- [Task directions]: Please set down the line that contains "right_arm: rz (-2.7" and every line below it through the last, exactly as written, with no other lines.

- [Provided data]:

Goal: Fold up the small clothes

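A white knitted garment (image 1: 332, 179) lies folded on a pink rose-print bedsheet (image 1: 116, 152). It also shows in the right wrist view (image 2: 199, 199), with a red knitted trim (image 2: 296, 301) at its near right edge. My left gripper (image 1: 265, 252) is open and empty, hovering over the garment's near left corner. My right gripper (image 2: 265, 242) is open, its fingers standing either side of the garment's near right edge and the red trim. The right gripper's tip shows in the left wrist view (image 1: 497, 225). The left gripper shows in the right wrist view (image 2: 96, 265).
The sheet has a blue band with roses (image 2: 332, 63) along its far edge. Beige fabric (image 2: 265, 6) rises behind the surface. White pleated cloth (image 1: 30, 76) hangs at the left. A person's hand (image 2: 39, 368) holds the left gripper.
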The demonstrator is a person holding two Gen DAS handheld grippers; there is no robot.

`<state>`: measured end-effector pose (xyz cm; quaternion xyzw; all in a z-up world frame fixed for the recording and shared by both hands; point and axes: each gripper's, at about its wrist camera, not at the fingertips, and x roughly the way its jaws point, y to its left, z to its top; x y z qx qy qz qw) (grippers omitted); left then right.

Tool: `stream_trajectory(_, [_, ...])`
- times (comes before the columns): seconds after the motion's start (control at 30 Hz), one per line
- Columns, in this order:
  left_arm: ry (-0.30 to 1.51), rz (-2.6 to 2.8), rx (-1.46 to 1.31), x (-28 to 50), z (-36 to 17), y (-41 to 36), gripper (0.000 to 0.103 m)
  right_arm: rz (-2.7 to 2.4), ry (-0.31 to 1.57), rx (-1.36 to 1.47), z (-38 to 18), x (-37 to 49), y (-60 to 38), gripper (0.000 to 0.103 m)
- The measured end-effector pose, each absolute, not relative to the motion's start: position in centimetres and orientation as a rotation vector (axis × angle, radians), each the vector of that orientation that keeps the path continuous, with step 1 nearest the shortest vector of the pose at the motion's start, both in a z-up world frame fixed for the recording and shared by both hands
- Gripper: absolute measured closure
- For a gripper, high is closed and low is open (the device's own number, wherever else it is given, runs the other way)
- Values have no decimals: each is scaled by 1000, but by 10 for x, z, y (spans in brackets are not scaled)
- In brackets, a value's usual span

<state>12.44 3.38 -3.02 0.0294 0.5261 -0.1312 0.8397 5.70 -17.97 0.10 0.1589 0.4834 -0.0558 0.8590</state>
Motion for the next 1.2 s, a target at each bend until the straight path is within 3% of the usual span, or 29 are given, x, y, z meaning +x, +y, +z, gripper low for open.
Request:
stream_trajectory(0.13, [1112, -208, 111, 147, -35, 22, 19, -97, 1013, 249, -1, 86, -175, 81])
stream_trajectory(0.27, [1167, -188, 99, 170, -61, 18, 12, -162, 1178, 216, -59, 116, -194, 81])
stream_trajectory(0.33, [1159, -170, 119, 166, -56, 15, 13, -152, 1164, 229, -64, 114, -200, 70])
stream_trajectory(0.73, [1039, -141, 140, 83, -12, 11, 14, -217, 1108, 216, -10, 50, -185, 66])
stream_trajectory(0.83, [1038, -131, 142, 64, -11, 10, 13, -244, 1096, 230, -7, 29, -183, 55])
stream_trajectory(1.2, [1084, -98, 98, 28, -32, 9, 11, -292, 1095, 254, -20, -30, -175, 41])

- [Written response]:
  right_arm: rz (-2.7 to 2.4), ry (-0.31 to 1.57), rx (-1.36 to 1.47), z (-38 to 18), x (-37 to 49), y (-60 to 38), gripper (0.000 to 0.103 m)
- The measured end-effector pose, each absolute, not relative to the motion's start: position in centimetres and orientation as a rotation vector (axis × angle, radians), each the vector of that orientation that keeps the path continuous, with step 1 nearest the shortest vector of the pose at the motion's start, both in a z-up world frame fixed for the recording and shared by both hands
- Gripper: absolute measured closure
- For a gripper, high is closed and low is open (the device's own number, wherever else it is given, runs the other way)
- Values have no decimals: each is scaled by 1000, but by 10 for x, z, y (spans in brackets are not scaled)
- In brackets, a value's usual span

<state>12.44 3.38 -3.02 0.0294 0.5261 -0.1312 0.8397 5.70 -17.97 0.10 0.1589 0.4834 -0.0558 0.8590</state>
Motion for the next 1.2 s, a target at each bend until the straight path is within 3% of the usual span, or 29 are given, x, y, z meaning +x, +y, +z, gripper low for open.
Request:
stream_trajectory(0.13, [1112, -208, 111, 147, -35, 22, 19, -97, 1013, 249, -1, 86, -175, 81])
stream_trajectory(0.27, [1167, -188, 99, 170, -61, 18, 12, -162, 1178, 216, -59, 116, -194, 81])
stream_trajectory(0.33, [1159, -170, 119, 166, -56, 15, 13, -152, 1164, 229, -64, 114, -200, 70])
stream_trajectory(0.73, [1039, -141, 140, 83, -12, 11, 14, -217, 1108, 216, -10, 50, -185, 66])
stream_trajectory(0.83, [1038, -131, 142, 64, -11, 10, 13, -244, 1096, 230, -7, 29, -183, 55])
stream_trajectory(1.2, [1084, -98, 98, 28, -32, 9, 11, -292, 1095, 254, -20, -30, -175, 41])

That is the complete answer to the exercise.